I seriously can't believe it's already 2012. It feels like this year has flown by, even faster than the years prior. I think we always feel this way... and I'll probably always wonder what happened with the time. The day, the week, the month. The year. It all flies by SO quickly.
This year, Caydon turned 5. Kind of a big point. Half a decade. Where did the time go? I look back, and remember him being a newborn. Being alone with him in the hospital, wondering with fear if I was doing the right thing by signing my name on his birth certificate. Leaving the spot where I had wished I was writing my husband's name blank. Should I be on it? Should his bio-dad? God really guided me through that time, where I had no clue whether or not I should be keeping this baby, or giving him up for adoption.
This memory, and fear, has been weighing on my mind quite a bit this past year. The time. The choices. Do I regret any of it? Absolutely not. But the lack of regretting doesn't make it any easier. It doesn't take away any lost time that I might view as "wasted". His first five years have been hard. Much, much harder than I ever had, or would, hope for my child. Learning about voids that another man, who should be his protector, has created. Suffering through countless doctors appointments, preschool teachers, hospital stays, seizures, pokes, pricks, IV's, and meltdowns. Something his neurological differences.. autism.. has brought him.
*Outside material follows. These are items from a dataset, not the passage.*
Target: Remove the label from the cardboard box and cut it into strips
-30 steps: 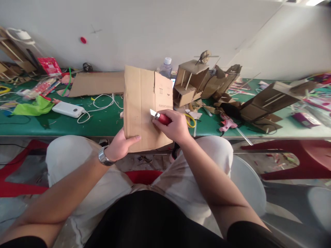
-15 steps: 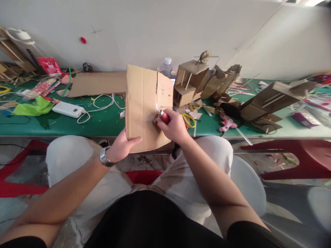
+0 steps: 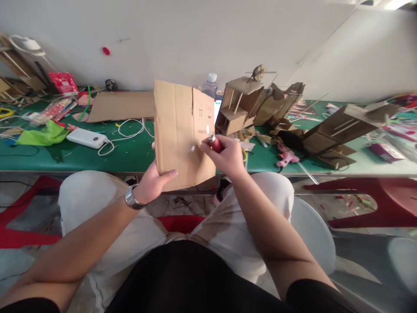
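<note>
Nearest: black shirt [image 3: 189, 278], pale trousers [image 3: 94, 195], knees spread toward the table, a bit of red seat [image 3: 182, 223] between the thighs. Silver watch [image 3: 133, 198] on the left wrist.

Left hand [image 3: 154, 182] grasps the cardboard sheet [image 3: 174, 126] at its near left corner: thumb flat on the facing side, other fingers hidden behind. Nearly all of the sheet extends far and right from that grip, standing tilted in front of the table's near edge.

Right hand [image 3: 228, 154] is closed around a knife [image 3: 217, 144] with a red handle. The handle sits inside the curled fingers; the pale blade points away from them, over the printed right part of the sheet. Cannot tell whether its tip touches. Small white spot on the sheet just left of the right fingertips, hole or scrap unclear. A dark slit runs down from the sheet's far edge, left of the printed arrows.

Beyond, on the green table [image 3: 137, 152]: pink glue gun [image 3: 286, 157] to the right; white power bank [image 3: 86, 139] with looped cable to the left. Farther: flat cardboard piece [image 3: 120, 104] left, bottle [image 3: 210, 88] behind the sheet, cardboard box model [image 3: 240, 102] right of it. Farthest, pale wall [image 3: 195, 34].
</note>
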`<state>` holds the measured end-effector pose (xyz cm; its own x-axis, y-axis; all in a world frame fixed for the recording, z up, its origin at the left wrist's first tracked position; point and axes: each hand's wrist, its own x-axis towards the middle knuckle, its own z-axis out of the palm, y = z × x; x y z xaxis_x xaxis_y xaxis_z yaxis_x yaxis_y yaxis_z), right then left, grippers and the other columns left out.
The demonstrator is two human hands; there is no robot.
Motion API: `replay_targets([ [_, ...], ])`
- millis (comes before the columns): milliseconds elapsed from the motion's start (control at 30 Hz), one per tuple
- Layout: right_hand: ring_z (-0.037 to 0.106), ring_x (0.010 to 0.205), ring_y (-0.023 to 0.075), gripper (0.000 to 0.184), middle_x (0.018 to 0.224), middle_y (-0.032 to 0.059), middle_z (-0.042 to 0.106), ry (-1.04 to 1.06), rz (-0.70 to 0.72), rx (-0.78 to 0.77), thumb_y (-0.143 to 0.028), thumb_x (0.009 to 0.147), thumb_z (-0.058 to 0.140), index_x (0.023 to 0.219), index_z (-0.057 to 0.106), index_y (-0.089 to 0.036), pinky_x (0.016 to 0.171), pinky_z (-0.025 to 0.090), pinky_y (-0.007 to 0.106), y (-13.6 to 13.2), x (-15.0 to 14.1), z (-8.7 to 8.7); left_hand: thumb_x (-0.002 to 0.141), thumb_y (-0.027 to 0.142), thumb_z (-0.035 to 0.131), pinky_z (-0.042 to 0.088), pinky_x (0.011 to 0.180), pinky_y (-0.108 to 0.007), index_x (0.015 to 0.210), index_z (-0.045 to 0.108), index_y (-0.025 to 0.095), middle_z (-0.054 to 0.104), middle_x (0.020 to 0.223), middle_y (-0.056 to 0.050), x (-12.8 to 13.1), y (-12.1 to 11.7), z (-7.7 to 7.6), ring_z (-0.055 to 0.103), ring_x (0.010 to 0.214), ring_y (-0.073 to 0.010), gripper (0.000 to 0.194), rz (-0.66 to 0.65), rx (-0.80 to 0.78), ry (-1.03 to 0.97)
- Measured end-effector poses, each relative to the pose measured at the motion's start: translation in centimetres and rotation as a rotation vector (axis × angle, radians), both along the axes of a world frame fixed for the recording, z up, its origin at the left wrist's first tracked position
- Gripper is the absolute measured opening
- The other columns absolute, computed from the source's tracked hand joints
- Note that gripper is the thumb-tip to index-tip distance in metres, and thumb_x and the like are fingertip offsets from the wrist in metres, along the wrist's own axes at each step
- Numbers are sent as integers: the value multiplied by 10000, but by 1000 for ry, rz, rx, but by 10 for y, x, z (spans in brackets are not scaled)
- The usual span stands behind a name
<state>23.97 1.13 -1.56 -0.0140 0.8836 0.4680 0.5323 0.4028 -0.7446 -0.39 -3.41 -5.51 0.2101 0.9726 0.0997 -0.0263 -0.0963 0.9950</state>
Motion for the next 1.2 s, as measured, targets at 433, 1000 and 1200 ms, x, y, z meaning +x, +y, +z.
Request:
replay_targets([
  [433, 583, 653, 174, 52, 733, 15, 679, -161, -54, 133, -260, 820, 686, 799, 690, -213, 642, 448, 317, -8, -20, -14, 894, 433, 790, 542, 1126, -557, 1485, 548, 187, 706, 1407, -164, 2, -1, -12, 661, 1316, -374, 684, -76, 109, 5],
  [1000, 659, 741, 196, 52, 823, 28, 718, -97, 39, 235, -209, 840, 626, 872, 668, -216, 705, 517, 340, -7, -17, -12, 890, 421, 793, 532, 1138, -570, 1494, 532, 182, 701, 1406, -179, 1, 1, -11, 669, 1306, -369, 700, -4, 176, 31],
  [1200, 659, 713, 192, 77, 817, 20, 724, -130, 7, 240, -190, 792, 662, 860, 687, -219, 677, 521, 337, -9, -21, -15, 925, 413, 757, 543, 1126, -563, 1476, 566, 173, 708, 1389, -181, 3, -3, -13, 666, 1306, -368, 630, -37, 219, 67],
])
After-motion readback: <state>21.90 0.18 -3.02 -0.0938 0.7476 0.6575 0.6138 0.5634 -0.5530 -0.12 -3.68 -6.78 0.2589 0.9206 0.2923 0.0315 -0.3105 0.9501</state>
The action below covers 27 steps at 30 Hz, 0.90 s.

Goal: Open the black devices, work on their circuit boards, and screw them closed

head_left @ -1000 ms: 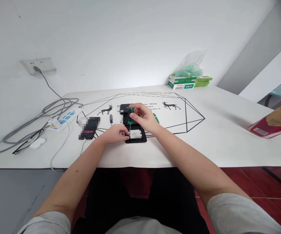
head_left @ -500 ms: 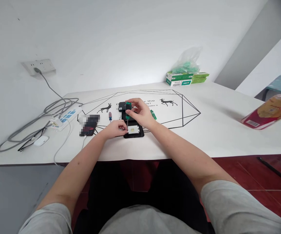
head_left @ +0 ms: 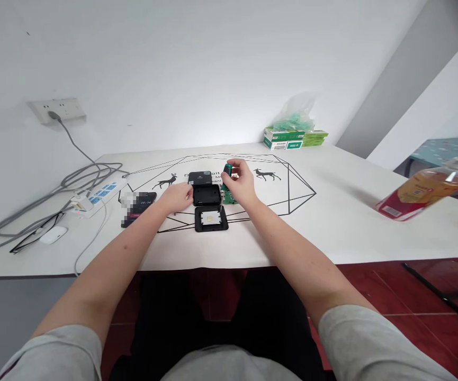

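Observation:
My right hand [head_left: 242,182] grips the green handle of a screwdriver [head_left: 227,170], held upright above a small green circuit board [head_left: 229,199]. My left hand [head_left: 178,198] is closed, its fingertips beside the left edge of an open black plastic shell [head_left: 207,196]. Whether anything is pinched in those fingers is hidden. Nearer the table edge lies a black case part [head_left: 212,228] holding a white plate [head_left: 210,217] with a yellowish square in its middle. Behind the shell sits a flat black block [head_left: 199,178].
To the left lie a phone [head_left: 143,205], a power strip [head_left: 100,193] with coiled grey cable [head_left: 72,179], and a white earphone case [head_left: 54,235]. A drink bottle [head_left: 415,194] stands at the right. Green boxes [head_left: 284,138] are stacked against the wall.
My right hand has carried the screwdriver from the case part rightward to the circuit board. My left hand has moved back from the case part to the shell. The view has shifted slightly.

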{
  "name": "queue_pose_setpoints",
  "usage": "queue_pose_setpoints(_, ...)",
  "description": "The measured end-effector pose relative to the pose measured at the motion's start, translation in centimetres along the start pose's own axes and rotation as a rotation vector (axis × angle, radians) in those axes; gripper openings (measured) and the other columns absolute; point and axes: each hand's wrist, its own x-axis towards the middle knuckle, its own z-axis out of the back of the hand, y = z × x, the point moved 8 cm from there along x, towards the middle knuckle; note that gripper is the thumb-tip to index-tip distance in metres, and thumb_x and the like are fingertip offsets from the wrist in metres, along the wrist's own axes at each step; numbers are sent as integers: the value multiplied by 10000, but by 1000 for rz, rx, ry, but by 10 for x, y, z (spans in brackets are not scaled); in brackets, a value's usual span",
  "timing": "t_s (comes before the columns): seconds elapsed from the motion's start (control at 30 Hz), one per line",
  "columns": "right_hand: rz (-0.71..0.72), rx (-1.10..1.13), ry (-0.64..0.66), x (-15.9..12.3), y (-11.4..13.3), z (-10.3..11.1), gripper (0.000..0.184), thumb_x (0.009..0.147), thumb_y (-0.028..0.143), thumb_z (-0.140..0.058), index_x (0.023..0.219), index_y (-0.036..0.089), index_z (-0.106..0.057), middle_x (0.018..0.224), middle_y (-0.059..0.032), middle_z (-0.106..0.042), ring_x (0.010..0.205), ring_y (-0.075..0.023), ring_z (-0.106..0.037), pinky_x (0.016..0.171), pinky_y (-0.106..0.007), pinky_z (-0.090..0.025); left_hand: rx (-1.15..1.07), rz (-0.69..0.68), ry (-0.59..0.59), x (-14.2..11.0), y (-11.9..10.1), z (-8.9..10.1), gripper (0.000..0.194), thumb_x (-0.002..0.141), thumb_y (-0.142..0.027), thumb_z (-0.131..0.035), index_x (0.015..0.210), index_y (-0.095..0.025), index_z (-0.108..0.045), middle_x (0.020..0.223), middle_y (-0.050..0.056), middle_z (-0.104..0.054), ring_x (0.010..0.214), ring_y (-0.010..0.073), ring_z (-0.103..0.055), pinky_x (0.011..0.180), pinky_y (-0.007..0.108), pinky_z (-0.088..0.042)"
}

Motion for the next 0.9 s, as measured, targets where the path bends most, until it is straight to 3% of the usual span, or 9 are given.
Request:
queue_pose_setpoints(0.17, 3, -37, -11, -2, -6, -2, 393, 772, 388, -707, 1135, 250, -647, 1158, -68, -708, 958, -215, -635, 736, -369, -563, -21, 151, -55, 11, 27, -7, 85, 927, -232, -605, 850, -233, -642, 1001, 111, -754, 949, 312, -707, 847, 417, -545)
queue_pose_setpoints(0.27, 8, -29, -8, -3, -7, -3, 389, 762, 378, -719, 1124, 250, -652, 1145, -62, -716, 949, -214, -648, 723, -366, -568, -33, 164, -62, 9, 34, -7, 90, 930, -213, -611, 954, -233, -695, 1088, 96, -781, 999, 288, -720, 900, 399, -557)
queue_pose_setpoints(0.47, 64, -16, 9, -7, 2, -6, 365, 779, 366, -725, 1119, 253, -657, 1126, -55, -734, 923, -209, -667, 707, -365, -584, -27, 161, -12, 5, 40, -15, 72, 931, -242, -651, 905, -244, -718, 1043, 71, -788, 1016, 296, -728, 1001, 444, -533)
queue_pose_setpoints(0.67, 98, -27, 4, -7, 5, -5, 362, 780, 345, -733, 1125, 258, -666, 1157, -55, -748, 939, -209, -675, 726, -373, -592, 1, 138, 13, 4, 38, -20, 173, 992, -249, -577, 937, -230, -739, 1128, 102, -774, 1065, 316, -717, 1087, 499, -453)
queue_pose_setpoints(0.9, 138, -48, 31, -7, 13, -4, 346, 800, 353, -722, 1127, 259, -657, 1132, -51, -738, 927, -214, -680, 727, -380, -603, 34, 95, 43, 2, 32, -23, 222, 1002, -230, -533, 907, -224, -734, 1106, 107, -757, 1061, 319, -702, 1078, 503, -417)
I'm over this. I can sit here for hours... days... and write about how screwed up my son's childhood is. How I would change it in a heartbeat. Yet, I can't change it. I can't take back the past. I can't regain the wasted time, and the wondering of where the time went.
I can, however, change my attitude about the future. I can accept our past "as is" and pray that our future is exactly what he deserves. I can make it a goal to be able to reflect next year at this time, knowing precisely where the year went. So that, when I'm changing the date on my classroom white board, I won't be wondering where the day, or the month, went.
This is the kind of hope that so fantastic about having a relationship with God. He gives us the hope that we'll have a future. A purposeful future... fulfilling His will and preparing to enter His kingdom. How amazing, and divine, is this kind of hope. It's not one that I can create for Caydon, but I can absolutely share it with him. I can take the "wasted" 5 years, and tell him that his Heavenly Father hasn't abandoned him at birth. That this father hasn't had to be like me, working extra jobs to put food on the table, and hasn't "wasted" special times that could be given to making memories. That the little plastic blue preschool chair waiting by Caydon wasn't left empty because I couldn't get off of work for his school's Christmas party, and he had no one else to invite. (gah, guilt could kill!) While I can continue to try to be there for what Caydon needs, this father will always be there for everything, big and small. Both the special and the routine.
This is a perfect hope for the new year, and the years to follow. We are so blessed, even amidst the struggles, the disability, the missed time, the shattered memories, the missing pieces of a family... We have hope, and that's all we really need in the long run.